_Your task_: Keep the pictures out of the copy and repeat the records exactly.

_Source data_:
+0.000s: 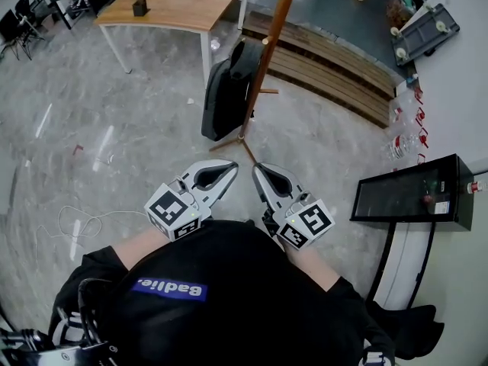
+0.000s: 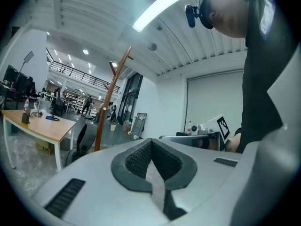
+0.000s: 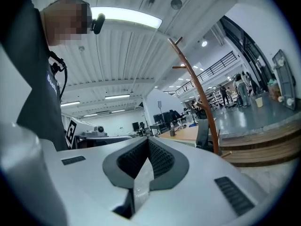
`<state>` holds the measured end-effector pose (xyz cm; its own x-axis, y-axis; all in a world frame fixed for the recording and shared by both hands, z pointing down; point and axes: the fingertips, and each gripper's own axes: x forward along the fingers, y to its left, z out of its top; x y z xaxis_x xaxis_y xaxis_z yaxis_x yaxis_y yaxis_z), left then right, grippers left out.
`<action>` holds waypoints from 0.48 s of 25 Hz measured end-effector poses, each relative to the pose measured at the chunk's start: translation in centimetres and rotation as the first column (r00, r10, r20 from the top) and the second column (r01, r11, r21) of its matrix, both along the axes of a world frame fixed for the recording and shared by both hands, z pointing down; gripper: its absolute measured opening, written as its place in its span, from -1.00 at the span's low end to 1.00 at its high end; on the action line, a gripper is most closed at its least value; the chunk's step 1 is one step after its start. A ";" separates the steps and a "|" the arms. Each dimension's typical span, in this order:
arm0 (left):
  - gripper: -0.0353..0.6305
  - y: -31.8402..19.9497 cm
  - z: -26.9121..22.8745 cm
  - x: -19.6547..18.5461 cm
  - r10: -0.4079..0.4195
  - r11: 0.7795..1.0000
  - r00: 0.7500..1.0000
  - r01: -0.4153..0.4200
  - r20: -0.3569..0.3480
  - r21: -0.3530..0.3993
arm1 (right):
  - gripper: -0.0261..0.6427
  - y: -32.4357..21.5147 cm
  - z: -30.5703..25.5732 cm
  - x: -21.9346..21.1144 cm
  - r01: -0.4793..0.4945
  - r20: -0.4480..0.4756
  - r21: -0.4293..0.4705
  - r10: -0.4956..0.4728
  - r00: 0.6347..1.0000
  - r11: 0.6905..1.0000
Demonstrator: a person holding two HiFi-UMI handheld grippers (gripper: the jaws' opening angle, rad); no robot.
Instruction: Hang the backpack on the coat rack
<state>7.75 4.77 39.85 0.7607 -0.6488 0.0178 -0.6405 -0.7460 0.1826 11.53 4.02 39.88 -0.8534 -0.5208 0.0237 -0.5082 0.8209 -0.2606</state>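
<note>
Backpack point(image 1: 225, 90) rested against the coat rack point(image 1: 267, 52)
The left gripper point(image 1: 231, 168) and right gripper point(image 1: 258, 171) held their jaws together, both empty.

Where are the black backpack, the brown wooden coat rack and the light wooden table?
black backpack point(image 1: 221, 101), head view, middle of its body.
brown wooden coat rack point(image 1: 269, 52), head view, midway along its pole.
light wooden table point(image 1: 187, 6), head view, bare tabletop.

Black short-sleeved shirt point(image 1: 236, 280) with blue lettered patch point(image 1: 169, 288); grey left gripper point(image 1: 232, 166), grey right gripper point(image 1: 258, 168).
</note>
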 end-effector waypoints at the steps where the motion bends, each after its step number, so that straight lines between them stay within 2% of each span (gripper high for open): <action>1: -0.87 0.1 0.0 -0.2 -0.002 1.000 1.000 0.002 0.002 0.001 | -0.90 0.1 0.1 -0.2 0.001 -0.003 -0.002 -0.001 1.000 1.000; 12: -0.87 1.1 -0.3 -1.0 -0.003 1.000 1.000 0.003 0.019 0.017 | -0.90 0.7 0.2 -0.9 -0.013 -0.015 -0.008 0.013 1.000 1.000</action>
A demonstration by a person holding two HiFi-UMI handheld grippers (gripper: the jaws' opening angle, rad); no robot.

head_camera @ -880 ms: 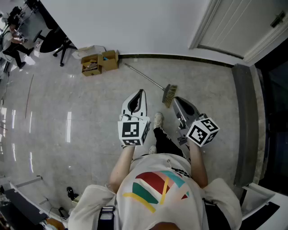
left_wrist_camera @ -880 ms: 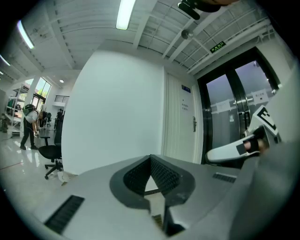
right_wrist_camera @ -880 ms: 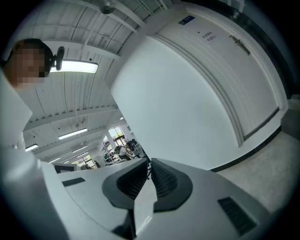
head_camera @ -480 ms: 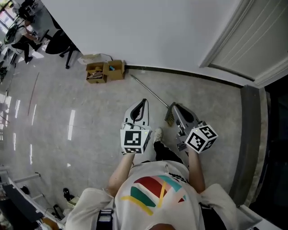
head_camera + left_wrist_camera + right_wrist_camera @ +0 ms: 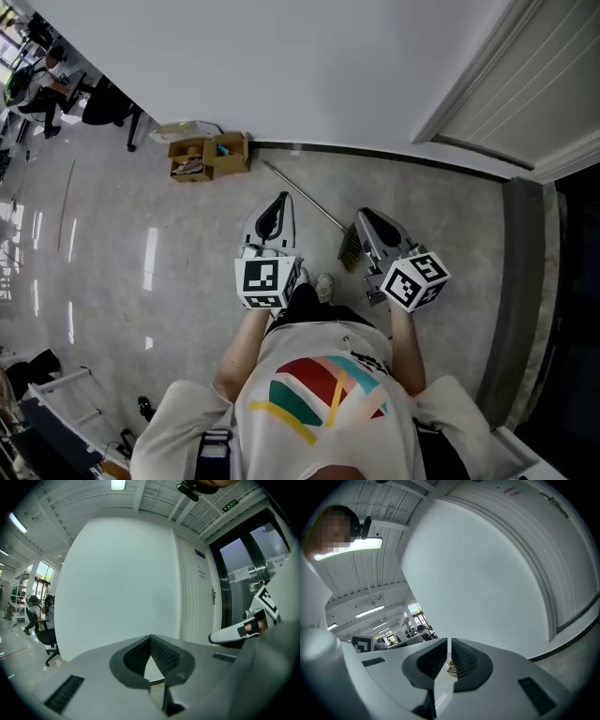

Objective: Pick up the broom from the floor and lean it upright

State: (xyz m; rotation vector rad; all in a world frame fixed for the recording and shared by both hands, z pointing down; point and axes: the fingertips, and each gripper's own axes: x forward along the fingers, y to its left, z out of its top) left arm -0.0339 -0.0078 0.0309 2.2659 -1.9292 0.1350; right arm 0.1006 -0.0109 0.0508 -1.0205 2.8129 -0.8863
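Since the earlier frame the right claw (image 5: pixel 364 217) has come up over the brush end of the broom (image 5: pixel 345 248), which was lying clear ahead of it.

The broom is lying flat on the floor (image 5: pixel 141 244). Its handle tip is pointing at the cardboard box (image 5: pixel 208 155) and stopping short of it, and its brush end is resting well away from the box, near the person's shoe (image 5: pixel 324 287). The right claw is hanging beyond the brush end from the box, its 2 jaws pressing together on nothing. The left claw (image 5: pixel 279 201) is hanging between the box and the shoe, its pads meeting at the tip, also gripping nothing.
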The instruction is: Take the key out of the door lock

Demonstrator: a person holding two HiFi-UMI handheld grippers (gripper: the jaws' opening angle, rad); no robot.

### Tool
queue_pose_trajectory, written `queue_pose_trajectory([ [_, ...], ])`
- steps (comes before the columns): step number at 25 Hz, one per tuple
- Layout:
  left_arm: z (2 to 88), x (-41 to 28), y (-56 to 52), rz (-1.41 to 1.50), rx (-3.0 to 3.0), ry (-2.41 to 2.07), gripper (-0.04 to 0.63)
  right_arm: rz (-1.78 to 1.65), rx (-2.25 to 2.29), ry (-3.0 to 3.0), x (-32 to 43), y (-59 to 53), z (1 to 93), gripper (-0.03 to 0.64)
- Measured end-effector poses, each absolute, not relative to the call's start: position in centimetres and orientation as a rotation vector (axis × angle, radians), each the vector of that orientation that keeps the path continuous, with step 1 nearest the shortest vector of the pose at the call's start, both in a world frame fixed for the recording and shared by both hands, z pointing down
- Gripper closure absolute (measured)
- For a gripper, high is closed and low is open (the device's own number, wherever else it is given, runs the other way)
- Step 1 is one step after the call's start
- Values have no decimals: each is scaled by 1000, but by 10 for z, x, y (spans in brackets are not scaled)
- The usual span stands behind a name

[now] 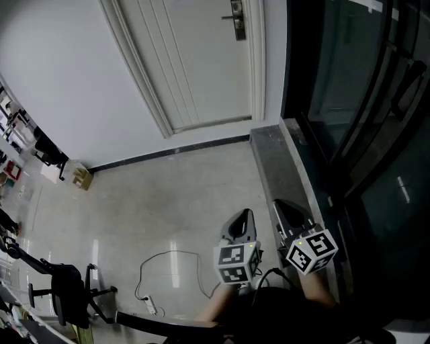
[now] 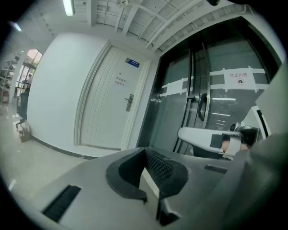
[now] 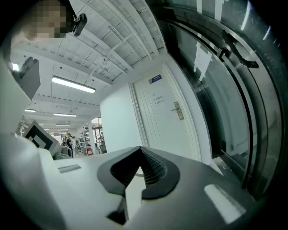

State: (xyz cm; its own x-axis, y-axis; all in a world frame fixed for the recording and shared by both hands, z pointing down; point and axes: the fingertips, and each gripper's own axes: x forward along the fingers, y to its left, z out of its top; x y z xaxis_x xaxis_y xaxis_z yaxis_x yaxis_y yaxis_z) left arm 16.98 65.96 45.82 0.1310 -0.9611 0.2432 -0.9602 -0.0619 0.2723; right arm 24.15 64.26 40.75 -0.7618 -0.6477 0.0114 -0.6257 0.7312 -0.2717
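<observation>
claws both pressed together on nothing: left claw (image 2: 145,152) and right claw (image 3: 140,150), held low at six o'clock. door lock (image 1: 237,20) sits well apart at twelve o'clock, key too small to see. approach, grasp and pull all seem left.
</observation>
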Motion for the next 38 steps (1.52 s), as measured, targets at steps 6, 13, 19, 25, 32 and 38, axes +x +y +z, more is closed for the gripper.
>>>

_Reply_:
+0.000s: 
+0.000s: 
+0.000s: 
`<state>` holds the measured end-effector pose (xyz cm; its own x-axis, y-axis; all in a world frame fixed for the recording and shared by both hands, z pointing down; point and axes: the fingertips, and each gripper's own axes: x forward along the fingers, y to its left, z out of its top; x y z xaxis_x xaxis_y xaxis_z yaxis_x yaxis_y yaxis_z), left then right, grippers left out.
`<action>` holds waypoints from 0.48 s of 25 Hz measured end-effector poses, each relative to the pose measured at the chunk's start: translation in centimetres and rotation as the first column (r00, r10, r20 from the top) and the second column (r01, r11, r21) of its matrix, both along the axes of a world frame fixed for the recording and shared by both hands, z pointing down; gripper: its absolute measured opening, written as its place in its span, from -1.00 at the span's low end to 1.00 at its high end; on the action line, a gripper is most closed at its least value; the chunk's step 1 is one step after its start. A ";" separates the steps and a "|" the arms. Each dimension's typical span, in this order:
arm0 (left):
  - gripper: -0.0353..0.6305
  - y: -31.8402..19.9497 cm
  - z: -26.9121..22.8745 cm
  - x: -19.6547..18.5461 cm
  - r10: -0.4079..0.4195
  - r11: 0.7795..1.0000
  - r00: 0.7500..1.0000
  - r01: -0.4153..0.4200
  - r20: -0.3569..0.3480
  - r21: -0.3530..0.3993
arm1 (right):
  - gripper: -0.0261..0.6427
  - y: -32.4357..21.5147 cm
  - z: -30.5703..25.5732 cm
  - x: -21.9346..21.1144 cm
  - r01: -0.4793..0.4945
  - r20: -0.4480..0.4756
  - r21: -0.4293..0.4705
  - r10: -0.4956..0.4728
  - r00: 0.6347..1.0000
  - r11: 0.6905..1.0000
Demonstrator: a person holding two HiFi-UMI handheld grippers (gripper: the jaws' opening angle, rad); no robot.
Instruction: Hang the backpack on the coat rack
<state>7.75 4.77 39.85 0.7607 -0.6488 0.0178 -0.6405 -0.7460 0.1826 11.53 4.02 39.88 -0.8534 -0.5208 0.0237 -0.5082 0.8209 -0.2606</state>
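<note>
Backpack point(image 1: 225, 90) rested against the coat rack point(image 1: 267, 52)
The left gripper point(image 1: 231, 168) and right gripper point(image 1: 258, 171) held their jaws together, both empty.

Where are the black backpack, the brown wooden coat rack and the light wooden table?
black backpack point(image 1: 221, 101), head view, middle of its body.
brown wooden coat rack point(image 1: 269, 52), head view, midway along its pole.
light wooden table point(image 1: 187, 6), head view, bare tabletop.

Black short-sleeved shirt point(image 1: 236, 280) with blue lettered patch point(image 1: 169, 288); grey left gripper point(image 1: 232, 166), grey right gripper point(image 1: 258, 168).
</note>
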 end-effector waypoints at the steps where the motion bends, each after its step number, so that straight lines between them stay within 2% of each span (gripper high for open): <action>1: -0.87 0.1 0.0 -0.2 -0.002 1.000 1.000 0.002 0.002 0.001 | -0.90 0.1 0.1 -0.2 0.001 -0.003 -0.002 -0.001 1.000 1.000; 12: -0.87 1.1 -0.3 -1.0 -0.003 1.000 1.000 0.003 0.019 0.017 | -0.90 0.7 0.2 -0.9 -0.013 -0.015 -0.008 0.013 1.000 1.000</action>
A demonstration by a person holding two HiFi-UMI handheld grippers (gripper: the jaws' opening angle, rad); no robot.

head_camera @ -880 ms: 
left_wrist_camera @ -880 ms: 
right_wrist_camera @ -880 ms: 
head_camera @ -480 ms: 
head_camera + left_wrist_camera + right_wrist_camera @ +0 ms: 

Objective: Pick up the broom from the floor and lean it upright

State: (xyz m; rotation vector rad; all in a world frame fixed for the recording and shared by both hands, z pointing down; point and axes: the fingertips, and each gripper's own axes: x forward along the fingers, y to its left, z out of its top) left arm -0.0339 -0.0078 0.0309 2.2659 -1.9292 0.1350; right arm 0.1006 -0.0109 0.0508 -1.0205 2.8129 -0.8863
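Since the earlier frame the right claw (image 5: pixel 364 217) has come up over the brush end of the broom (image 5: pixel 345 248), which was lying clear ahead of it.

The broom is lying flat on the floor (image 5: pixel 141 244). Its handle tip is pointing at the cardboard box (image 5: pixel 208 155) and stopping short of it, and its brush end is resting well away from the box, near the person's shoe (image 5: pixel 324 287). The right claw is hanging beyond the brush end from the box, its 2 jaws pressing together on nothing. The left claw (image 5: pixel 279 201) is hanging between the box and the shoe, its pads meeting at the tip, also gripping nothing.
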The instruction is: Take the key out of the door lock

Demonstrator: a person holding two HiFi-UMI handheld grippers (gripper: the jaws' opening angle, rad); no robot.

### Tool
queue_pose_trajectory, written `queue_pose_trajectory([ [_, ...], ])`
- steps (comes before the columns): step number at 25 Hz, one per tuple
- Layout:
  left_arm: z (2 to 88), x (-41 to 28), y (-56 to 52), rz (-1.41 to 1.50), rx (-3.0 to 3.0), ry (-2.41 to 2.07), gripper (-0.04 to 0.63)
  right_arm: rz (-1.78 to 1.65), rx (-2.25 to 2.29), ry (-3.0 to 3.0), x (-32 to 43), y (-59 to 53), z (1 to 93), gripper (-0.03 to 0.64)
- Measured end-effector poses, each absolute, not relative to the call's start: position in centimetres and orientation as a rotation vector (axis × angle, radians), each the vector of that orientation that keeps the path continuous, with step 1 nearest the shortest vector of the pose at the call's start, both in a world frame fixed for the recording and shared by both hands, z pointing down
- Gripper closure absolute (measured)
- For a gripper, high is closed and low is open (the device's own number, wherever else it is given, runs the other way)
- Step 1 is one step after the call's start
- Values have no decimals: each is scaled by 1000, but by 10 for z, x, y (spans in brackets are not scaled)
- The usual span stands behind a name

[now] 
[now] 
[now] 

State: (xyz cm; its own x-axis, y-axis; all in a world frame fixed for the recording and shared by both hands, z pointing down; point and axes: the fingertips, and each gripper's own axes: x forward along the fingers, y to its left, z out of its top; x y z xaxis_x xaxis_y xaxis_z yaxis_x yaxis_y yaxis_z) left arm 16.98 65.96 45.82 0.1310 -0.9611 0.2432 -0.9602 -0.0619 0.2723; right arm 24.15 64.26 40.75 -0.7618 -0.6477 0.0114 -0.6257 0.7312 -0.2717
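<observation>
claws both pressed together on nothing: left claw (image 2: 145,152) and right claw (image 3: 140,150), held low at six o'clock. door lock (image 1: 237,20) sits well apart at twelve o'clock, key too small to see. approach, grasp and pull all seem left.
</observation>
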Motion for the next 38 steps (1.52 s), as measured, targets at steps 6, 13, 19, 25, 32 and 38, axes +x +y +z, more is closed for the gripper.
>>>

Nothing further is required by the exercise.